03 — Software Stack & Installation¶
1. GDS Software Architecture¶
┌────────────────────────────────────────────────────────┐
│ Application (PyTorch DataLoader, custom training loop) │
├────────────────────────────────────────────────────────┤
│ libcufile (GDS user-space library) │
│ cuFile API: cuFileRead(), cuFileWrite(), cuFileBufReg()│
├────────────────────────────────────────────────────────┤
│ cuFile Daemon (cufiledaemon) │
│ Manages file registration, policy, async coordination │
├────────────────────────────────────────────────────────┤
│ nvidia-fs (kernel module) │
│ Programs DMA engines, maps GPU BAR, handles RDMA │
├───────────────────────┬────────────────────────────────┤
│ NVIDIA Driver │ Mellanox OFED (RDMA for NVMe-oF)│
├───────────────────────┴────────────────────────────────┤
│ Linux Kernel (5.4+) │
└────────────────────────────────────────────────────────┘
2. Installation¶
Step 1: Prerequisites¶
# Verify kernel version (5.4+ required, 5.14+ recommended per WD brief)
uname -r
# Expected: 5.14.0-70.70.1.el9_0.x86_64 (RHEL 9) or similar
# Verify GPU driver is installed
nvidia-smi
# Expected: Driver 535.86.10 or later
# Verify CUDA is installed
nvcc --version
# Expected: CUDA 12.2.1 or later
# Install kernel headers (needed to build nvidia-fs module)
# RHEL/CentOS:
sudo dnf install kernel-devel kernel-headers
# Ubuntu:
sudo apt install linux-headers-$(uname -r)

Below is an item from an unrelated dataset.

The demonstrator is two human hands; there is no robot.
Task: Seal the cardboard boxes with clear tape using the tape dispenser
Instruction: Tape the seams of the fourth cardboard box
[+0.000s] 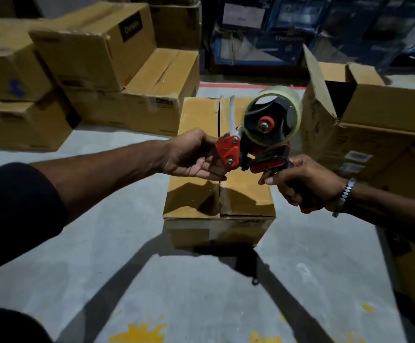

Step 2: Install Mellanox OFED (for NVMe-oF / RDMA)¶
# Download MLNX_OFED from NVIDIA networking portal
# Match version to reference: 5.8-3.0.7.0
wget https://linux.mellanox.com/public/repo/mlnx_ofed/5.8-3.0.7.0/rhel9.0/x86_64/MLNX_OFED_LINUX-5.8-3.0.7.0-rhel9.0-x86_64.tgz
tar xzf MLNX_OFED_LINUX-5.8-3.0.7.0-rhel9.0-x86_64.tgz
cd MLNX_OFED_LINUX-5.8-3.0.7.0-rhel9.0-x86_64
# Install with GDS-specific flags
sudo ./mlnxofedinstall \
--with-nvmf-host-target \ # NVMe-oF host support
--with-nfsrdma \ # RDMA for NFS (optional)
--without-fw-update \ # skip firmware update (do separately)
--add-kernel-support # build kernel modules
sudo dracut -f # update initramfs
sudo reboot
Step 3: Install GDS Package¶
# GDS is bundled with CUDA Toolkit extras and standalone package
# Method A: CUDA Toolkit installer (includes GDS)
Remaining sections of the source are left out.